Another poet of the eighteenth century, Oliver Goldsmith, expresses a similar regard for rural life and character in his “The Deserted Village”, looking back to his childhood in Lissoy, a village in West Meath in Ireland; which he idealises as ‘Sweet Auburn’, with a veteran of the Spanish wars, Thomas Byrne, as the village schoolmaster.

Sweet Auburn, loveliest village of the plain,
Where health and plenty cheer’d the labouring swain;
Where smiling Spring its earliest visit paid,
And parting Summer’s lingering blooms delayed;
Dear lovely bowers of innocence and ease,
Seats of my youth, when every sport could please;
How often have I loitered oe’r thy green,
Where humble happiness endear’d each scene !
How often have I paused on every charm –
The shelter’d cot, the cultivated farm,
The never failing brook, the busy mill,
The decent church that topp’d the neighbouring hill;
The hawthorn bush, with seats beneath the shade,
For talking age and whispering lovers made!

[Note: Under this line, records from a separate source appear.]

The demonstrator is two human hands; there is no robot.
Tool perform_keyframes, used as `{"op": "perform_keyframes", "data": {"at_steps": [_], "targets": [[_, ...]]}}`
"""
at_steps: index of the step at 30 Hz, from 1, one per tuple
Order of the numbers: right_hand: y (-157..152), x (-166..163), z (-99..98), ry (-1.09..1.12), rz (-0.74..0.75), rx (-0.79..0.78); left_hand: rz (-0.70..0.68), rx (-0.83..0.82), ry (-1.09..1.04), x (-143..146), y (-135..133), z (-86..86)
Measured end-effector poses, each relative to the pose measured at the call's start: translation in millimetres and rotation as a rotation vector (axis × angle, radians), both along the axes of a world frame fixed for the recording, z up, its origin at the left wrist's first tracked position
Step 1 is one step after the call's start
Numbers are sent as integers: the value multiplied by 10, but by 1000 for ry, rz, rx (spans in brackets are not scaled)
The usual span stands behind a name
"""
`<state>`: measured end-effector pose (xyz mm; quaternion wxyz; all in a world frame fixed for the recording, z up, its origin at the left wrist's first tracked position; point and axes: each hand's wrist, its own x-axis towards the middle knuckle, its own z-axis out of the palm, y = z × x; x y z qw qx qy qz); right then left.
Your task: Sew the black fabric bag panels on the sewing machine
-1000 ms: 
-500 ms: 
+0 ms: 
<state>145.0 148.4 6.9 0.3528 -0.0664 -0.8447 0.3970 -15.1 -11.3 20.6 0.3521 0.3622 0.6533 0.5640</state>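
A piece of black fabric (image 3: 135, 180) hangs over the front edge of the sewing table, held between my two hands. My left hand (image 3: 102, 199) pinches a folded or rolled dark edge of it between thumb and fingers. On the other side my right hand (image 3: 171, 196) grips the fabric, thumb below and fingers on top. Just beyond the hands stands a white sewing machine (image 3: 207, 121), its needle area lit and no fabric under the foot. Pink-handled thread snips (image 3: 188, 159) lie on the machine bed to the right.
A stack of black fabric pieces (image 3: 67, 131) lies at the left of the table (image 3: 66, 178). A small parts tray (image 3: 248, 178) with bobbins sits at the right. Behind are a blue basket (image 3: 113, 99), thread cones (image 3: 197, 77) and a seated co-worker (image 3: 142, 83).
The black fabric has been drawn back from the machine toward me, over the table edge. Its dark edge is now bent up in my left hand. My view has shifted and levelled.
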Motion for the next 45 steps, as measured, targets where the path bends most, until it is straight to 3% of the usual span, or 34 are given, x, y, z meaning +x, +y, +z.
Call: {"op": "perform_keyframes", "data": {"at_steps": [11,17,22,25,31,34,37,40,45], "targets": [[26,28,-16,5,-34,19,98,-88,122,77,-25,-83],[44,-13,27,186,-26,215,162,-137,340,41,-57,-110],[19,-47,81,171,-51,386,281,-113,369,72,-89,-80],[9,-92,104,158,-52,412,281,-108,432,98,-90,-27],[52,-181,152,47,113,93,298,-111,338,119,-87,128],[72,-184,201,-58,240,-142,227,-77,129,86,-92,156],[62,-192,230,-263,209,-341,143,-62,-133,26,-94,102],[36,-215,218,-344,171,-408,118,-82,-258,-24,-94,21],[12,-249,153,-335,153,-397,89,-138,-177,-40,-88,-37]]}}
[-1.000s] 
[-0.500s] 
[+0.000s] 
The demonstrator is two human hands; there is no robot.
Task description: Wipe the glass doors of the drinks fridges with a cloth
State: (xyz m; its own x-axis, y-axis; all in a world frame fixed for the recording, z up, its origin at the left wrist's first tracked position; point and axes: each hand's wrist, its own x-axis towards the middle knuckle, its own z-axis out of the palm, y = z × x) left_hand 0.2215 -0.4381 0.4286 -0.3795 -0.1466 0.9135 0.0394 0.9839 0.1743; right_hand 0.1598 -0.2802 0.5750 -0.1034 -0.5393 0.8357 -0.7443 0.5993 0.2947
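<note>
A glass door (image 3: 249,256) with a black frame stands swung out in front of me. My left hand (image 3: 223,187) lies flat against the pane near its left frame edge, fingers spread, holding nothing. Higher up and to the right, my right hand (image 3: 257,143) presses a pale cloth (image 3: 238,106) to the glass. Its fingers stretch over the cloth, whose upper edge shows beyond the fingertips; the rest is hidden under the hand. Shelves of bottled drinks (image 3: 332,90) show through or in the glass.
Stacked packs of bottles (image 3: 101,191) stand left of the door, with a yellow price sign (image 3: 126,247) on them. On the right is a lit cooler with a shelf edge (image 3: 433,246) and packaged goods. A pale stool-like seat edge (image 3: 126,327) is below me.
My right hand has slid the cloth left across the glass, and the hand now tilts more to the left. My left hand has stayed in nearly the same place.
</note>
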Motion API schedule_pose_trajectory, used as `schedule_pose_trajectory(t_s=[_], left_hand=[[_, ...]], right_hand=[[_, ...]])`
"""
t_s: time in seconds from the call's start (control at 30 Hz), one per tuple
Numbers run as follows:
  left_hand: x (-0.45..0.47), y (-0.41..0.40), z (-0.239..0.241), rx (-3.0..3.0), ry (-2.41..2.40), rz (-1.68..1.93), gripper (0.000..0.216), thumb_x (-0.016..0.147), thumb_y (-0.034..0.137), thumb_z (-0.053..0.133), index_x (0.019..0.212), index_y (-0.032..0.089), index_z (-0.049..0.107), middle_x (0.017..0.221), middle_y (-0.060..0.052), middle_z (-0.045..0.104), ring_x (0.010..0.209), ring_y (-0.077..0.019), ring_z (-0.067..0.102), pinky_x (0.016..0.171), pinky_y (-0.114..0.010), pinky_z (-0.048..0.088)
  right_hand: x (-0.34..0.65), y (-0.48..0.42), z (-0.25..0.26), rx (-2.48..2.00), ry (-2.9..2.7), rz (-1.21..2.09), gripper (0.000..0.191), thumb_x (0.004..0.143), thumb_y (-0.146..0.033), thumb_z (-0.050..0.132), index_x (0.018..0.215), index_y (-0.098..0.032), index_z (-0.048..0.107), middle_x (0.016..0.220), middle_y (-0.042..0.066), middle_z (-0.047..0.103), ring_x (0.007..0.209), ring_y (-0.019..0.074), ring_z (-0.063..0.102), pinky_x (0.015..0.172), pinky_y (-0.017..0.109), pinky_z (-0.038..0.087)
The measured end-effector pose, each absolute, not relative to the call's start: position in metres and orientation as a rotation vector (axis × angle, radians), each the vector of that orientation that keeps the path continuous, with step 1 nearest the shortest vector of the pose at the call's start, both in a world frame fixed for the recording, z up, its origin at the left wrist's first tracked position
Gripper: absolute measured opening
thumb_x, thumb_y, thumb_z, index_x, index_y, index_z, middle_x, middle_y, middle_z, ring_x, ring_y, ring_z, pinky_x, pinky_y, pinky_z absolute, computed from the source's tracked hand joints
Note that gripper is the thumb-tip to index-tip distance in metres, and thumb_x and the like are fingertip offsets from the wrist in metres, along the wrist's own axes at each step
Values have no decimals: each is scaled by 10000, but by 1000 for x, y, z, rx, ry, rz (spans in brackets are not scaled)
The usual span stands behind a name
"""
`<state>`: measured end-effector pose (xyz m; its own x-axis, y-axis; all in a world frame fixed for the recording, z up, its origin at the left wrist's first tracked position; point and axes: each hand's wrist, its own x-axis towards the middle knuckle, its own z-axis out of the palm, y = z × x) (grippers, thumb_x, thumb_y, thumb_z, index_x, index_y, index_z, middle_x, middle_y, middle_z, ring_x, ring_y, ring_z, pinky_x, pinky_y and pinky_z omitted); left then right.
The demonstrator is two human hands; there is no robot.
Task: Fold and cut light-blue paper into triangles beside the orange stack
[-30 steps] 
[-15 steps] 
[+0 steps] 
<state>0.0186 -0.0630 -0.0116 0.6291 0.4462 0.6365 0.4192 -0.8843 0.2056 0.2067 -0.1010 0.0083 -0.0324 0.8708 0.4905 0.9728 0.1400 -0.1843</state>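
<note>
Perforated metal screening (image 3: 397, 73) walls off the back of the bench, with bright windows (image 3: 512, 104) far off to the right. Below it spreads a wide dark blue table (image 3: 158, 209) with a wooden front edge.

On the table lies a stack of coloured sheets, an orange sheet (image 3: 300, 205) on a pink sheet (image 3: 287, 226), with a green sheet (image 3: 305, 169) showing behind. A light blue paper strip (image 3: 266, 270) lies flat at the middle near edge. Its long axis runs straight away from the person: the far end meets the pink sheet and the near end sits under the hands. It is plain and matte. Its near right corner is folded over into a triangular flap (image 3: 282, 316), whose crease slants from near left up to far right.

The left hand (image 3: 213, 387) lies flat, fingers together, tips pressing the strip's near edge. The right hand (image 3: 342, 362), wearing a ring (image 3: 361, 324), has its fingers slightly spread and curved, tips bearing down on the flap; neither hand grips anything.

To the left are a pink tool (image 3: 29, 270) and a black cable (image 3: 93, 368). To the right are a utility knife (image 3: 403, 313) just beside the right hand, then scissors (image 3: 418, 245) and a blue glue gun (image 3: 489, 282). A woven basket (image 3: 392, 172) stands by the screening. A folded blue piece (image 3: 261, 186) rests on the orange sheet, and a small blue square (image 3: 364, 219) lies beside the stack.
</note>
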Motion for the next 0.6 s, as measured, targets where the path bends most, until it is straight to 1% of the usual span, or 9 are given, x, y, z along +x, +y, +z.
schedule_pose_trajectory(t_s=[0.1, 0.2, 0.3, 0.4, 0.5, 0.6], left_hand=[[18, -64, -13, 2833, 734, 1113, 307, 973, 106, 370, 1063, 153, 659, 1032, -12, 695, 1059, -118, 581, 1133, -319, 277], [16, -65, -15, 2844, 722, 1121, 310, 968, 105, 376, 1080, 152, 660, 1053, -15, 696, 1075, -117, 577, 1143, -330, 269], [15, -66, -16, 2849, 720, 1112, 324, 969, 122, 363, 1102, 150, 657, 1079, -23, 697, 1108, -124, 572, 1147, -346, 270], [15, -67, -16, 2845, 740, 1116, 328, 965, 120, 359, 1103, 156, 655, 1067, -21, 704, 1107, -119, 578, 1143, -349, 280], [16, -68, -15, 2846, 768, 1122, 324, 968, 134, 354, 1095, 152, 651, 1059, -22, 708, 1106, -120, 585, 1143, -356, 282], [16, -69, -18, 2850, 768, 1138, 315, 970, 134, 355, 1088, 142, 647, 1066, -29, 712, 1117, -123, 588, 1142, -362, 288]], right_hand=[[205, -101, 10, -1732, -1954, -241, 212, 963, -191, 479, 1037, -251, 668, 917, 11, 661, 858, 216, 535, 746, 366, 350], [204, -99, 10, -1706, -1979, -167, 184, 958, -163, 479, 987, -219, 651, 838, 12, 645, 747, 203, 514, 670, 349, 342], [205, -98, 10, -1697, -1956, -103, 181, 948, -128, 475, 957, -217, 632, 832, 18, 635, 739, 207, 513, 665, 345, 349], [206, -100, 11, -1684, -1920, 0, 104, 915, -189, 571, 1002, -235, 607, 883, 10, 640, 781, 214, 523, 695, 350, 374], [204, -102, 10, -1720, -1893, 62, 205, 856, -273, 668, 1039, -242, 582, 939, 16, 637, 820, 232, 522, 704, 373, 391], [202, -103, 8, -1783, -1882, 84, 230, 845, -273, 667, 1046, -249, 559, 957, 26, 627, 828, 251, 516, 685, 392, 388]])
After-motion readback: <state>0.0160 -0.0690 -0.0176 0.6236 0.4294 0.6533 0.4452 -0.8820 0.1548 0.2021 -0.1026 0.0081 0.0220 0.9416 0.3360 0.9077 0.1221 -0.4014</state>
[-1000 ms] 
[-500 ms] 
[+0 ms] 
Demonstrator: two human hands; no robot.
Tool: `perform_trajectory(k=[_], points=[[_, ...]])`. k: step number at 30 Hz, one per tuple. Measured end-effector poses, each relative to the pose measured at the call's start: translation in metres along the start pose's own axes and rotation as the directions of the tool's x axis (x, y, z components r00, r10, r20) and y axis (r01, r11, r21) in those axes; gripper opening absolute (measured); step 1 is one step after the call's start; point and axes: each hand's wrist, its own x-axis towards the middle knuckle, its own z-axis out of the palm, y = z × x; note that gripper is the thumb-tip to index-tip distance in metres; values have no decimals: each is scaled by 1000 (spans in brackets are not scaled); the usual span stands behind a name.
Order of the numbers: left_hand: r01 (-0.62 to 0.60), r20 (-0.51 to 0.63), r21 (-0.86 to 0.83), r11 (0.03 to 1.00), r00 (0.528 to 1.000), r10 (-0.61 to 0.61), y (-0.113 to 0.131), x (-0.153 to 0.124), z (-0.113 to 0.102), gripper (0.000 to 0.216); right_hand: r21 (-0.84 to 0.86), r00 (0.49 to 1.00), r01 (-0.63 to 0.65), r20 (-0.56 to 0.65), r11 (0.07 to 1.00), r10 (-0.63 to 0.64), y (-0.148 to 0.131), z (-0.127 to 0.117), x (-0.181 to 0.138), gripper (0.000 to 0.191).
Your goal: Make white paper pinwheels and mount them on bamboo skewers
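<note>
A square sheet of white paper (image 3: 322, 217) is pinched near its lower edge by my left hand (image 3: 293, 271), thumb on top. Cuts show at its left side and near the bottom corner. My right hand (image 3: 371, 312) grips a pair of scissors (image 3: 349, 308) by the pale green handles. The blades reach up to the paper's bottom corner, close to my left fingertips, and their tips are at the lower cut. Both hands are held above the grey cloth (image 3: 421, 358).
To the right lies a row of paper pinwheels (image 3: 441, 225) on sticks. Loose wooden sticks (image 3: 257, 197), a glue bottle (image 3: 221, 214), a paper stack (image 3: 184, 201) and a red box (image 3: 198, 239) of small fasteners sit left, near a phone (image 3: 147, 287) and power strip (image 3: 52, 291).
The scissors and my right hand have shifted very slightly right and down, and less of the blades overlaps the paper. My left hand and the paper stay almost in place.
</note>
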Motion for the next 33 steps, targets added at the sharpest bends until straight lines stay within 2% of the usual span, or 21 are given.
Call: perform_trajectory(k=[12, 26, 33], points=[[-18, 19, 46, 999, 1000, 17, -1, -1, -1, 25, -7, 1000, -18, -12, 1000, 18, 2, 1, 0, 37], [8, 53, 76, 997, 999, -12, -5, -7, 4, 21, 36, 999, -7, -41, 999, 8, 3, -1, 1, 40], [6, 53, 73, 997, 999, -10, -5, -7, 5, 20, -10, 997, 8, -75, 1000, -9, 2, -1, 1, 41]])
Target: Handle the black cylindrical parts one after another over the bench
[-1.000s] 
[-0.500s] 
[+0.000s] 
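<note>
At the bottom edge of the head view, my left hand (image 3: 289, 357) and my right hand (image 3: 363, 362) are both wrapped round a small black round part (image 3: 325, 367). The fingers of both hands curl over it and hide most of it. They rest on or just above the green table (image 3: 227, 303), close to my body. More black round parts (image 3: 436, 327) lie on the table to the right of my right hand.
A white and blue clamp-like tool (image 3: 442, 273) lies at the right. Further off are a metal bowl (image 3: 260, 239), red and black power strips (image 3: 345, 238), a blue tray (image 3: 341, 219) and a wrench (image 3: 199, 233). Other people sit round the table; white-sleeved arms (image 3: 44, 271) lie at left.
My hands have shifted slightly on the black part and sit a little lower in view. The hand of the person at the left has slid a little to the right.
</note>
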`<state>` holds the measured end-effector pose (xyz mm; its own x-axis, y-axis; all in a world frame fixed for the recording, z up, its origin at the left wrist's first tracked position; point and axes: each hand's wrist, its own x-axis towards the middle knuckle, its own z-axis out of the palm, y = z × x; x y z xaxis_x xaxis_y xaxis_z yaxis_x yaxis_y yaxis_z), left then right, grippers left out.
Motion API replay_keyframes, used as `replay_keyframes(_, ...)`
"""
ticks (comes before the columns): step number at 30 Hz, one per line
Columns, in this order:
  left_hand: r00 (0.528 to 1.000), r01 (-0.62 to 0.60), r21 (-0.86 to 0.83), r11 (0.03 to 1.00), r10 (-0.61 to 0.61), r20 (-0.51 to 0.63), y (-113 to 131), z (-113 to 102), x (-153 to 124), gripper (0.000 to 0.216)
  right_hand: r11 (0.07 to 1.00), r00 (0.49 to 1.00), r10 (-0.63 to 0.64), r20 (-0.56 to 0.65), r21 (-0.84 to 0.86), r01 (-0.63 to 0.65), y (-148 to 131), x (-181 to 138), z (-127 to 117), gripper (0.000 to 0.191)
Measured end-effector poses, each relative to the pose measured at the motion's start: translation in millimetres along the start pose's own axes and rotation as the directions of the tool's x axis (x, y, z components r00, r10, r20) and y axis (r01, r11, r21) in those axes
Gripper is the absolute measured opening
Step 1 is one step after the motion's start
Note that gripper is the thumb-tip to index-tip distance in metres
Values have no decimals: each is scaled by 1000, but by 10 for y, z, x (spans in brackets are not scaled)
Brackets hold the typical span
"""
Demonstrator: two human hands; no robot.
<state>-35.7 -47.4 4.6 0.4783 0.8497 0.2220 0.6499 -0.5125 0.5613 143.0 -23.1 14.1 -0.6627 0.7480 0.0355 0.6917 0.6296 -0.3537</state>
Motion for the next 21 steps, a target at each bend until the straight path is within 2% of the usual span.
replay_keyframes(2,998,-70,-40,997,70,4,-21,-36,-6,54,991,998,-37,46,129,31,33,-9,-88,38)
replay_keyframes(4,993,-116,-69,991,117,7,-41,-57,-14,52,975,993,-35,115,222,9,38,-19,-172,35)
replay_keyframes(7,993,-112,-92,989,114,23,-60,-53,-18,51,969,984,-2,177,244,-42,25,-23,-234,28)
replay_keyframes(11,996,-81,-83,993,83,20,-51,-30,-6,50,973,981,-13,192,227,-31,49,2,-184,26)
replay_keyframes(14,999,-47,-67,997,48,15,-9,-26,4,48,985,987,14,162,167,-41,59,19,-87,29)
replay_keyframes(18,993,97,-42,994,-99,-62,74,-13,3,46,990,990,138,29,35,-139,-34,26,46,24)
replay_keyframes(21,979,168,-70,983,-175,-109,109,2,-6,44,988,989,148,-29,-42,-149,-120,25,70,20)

How often have I bless’d the coming day
When toil remitting lent its turn to play,
And all the village train, from labour free,
Led up their sports beneath the spreading tree!
While many a pastime circled in the shade,
The young contending , as the old surveyed.

Beside yon straggling fence that skirts the way,
With blossom’d furze unprofitably gay,
There,in his noisy mansion skilled to rule,
The village master taught his little school;
A man severe he was , and stern to view,
I knew him well, and every truant knew.
Well had the boding tremblers learn’d to trace
The day’s disasters in his morning face;
Full well they laughed with counterfeited glee
At all his jokes, for many a joke had he:
Full well the busy whisper, circling round,
Conveyed the dismal tidings when he frowned:
Yet he was kind, or if severe in aught,
The love he bore to learning was in fault:
The village all declared how much he knew;
‘Twas certain he could write and cypher too;
Lands he could measure, terms and tides presage;
And e’en the story ran that he could gauge;
In arguing, too, the parson own’d his skill,
For e’en though vanquish’d, he could argue still;
While words of learned length and thundering sound
Amazed the gazing rustics ranged around;
And still they gazed, and still the wonder grew
That one small head should carry all he knew.